As it prepares for the upcoming school year, the main priority for Charter Schools USA is to continue to assess the specific needs of the local schools, then develop a comprehensive plan and hire “the best” personnel to address them.

Hage, however, said the process of completely understanding the needs of Emma Donnan, Manual and Howe has been difficult because Indianapolis Public Schools (IPS), which will have to relinquish leadership of the schools, has been unwilling to share important data with Charter Schools USA or EdPower.

“We haven’t received much goodwill from the district on that,” Hage said. “We haven’t had access to the student lists.”

In a separate interview Mary Louise Bewley, a spokesperson for IPS, said that is simply not true, and district officials are offended by accusations that they haven’t been cooperative.

In fact, she said, the district has held a joint presentation with officials from Charter Schools USA and EdPower, and distributed letters to parents describing the plans of both IPS and the private operators.

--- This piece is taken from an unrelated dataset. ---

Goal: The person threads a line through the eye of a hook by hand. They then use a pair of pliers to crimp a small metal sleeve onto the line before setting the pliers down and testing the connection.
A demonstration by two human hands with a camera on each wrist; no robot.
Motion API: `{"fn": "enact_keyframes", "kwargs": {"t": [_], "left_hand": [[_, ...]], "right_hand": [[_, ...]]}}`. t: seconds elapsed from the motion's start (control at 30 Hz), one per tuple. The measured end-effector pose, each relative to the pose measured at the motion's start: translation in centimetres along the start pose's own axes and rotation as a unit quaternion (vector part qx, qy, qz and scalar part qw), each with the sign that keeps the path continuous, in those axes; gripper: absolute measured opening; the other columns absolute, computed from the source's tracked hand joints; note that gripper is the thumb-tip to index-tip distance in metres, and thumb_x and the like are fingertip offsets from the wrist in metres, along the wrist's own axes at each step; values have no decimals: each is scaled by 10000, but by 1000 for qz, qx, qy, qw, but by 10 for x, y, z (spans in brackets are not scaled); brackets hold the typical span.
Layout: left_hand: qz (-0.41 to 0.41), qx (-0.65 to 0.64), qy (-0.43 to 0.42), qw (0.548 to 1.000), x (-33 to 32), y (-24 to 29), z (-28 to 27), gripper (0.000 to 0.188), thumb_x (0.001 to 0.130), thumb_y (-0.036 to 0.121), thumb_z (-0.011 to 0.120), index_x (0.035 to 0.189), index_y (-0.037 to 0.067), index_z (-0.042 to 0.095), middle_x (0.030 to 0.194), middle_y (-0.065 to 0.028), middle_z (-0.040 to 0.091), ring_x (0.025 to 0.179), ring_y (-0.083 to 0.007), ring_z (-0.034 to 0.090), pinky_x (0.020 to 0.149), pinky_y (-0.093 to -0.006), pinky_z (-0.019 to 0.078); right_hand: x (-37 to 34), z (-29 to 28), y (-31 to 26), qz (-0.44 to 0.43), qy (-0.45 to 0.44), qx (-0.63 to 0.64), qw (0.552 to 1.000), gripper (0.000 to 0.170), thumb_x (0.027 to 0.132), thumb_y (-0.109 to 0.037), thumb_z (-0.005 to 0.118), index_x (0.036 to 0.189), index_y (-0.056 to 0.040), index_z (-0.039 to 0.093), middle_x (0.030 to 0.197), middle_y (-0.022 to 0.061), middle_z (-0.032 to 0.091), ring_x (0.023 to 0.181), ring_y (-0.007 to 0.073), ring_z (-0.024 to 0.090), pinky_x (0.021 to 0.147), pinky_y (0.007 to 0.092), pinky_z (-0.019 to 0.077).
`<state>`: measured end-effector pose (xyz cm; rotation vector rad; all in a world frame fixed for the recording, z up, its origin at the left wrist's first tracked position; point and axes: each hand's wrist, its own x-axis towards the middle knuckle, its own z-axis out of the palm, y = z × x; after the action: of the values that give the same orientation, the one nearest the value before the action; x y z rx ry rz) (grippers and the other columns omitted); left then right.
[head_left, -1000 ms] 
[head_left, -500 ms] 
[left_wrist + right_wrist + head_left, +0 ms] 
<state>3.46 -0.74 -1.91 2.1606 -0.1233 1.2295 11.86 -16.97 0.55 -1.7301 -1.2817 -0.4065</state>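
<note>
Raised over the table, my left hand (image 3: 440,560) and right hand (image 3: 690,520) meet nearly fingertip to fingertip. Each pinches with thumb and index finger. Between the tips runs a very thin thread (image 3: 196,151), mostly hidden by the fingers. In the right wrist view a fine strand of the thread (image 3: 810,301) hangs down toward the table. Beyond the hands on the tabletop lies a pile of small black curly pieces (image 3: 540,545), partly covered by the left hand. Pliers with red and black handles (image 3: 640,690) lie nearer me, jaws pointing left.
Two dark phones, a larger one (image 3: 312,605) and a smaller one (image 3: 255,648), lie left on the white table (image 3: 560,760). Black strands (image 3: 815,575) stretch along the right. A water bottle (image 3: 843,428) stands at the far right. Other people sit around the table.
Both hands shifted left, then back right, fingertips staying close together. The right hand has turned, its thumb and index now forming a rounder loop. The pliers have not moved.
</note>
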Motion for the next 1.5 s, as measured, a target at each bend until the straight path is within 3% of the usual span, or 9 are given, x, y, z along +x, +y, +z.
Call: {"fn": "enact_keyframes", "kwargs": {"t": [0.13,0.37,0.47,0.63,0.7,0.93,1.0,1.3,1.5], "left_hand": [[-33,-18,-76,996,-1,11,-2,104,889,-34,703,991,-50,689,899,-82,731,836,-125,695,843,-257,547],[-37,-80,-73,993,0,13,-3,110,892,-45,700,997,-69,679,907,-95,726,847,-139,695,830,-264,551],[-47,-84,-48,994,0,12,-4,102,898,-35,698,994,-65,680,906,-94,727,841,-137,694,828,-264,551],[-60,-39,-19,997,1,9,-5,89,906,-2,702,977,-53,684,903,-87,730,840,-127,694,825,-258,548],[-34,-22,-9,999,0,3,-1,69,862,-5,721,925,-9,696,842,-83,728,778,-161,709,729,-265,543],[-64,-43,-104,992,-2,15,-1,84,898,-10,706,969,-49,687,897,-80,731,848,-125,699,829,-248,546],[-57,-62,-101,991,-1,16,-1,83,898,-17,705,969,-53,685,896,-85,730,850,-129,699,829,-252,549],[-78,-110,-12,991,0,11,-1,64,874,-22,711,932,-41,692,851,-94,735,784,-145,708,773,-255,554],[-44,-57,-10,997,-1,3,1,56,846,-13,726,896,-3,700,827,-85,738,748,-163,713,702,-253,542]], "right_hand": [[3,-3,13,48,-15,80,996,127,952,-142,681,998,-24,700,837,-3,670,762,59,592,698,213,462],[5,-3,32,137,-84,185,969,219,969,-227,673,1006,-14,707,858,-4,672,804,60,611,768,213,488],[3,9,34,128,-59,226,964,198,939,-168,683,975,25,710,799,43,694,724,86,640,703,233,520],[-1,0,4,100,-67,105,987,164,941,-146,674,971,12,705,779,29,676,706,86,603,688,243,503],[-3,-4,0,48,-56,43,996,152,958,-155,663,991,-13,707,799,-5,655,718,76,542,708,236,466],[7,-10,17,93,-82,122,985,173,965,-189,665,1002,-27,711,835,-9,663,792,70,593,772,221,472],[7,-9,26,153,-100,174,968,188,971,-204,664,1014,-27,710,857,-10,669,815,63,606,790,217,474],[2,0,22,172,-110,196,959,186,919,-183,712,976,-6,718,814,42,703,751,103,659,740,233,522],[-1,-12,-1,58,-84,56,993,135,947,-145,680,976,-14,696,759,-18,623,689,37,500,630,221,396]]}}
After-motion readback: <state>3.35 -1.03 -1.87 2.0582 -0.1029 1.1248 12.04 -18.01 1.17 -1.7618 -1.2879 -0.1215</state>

“We have gone out of our way to be helpful,” Bewley said. “It is insulting to hear that we’re being described as throwing up a block.”

IPS has also noted that just 62 percent of students at the four “turnaround” schools have chosen to remain with them under new leadership. Other students plan to attend different IPS schools.

Hage said Charter Schools USA will continue to “get on the ground” and find out what’s going on in the schools and the community directly from concerned residents.

“We’ve been going through every single classroom observing teachers, meeting with parents and students and conducting community affairs meetings every week,” he said.

Finally, Hage stated that he understands the concerns of local parents who feel their opinions are not always heard or taken into account, in both inner city and township districts. Charter Schools USA educators, he said, will take their concerns and complaints seriously.

“We want to work with parents and know what we’re doing right and what we’re doing wrong,” Hage said. “Parents are encouraged to be part of this process. All research shows that parental involvement is the No. 1 indicator of child success.”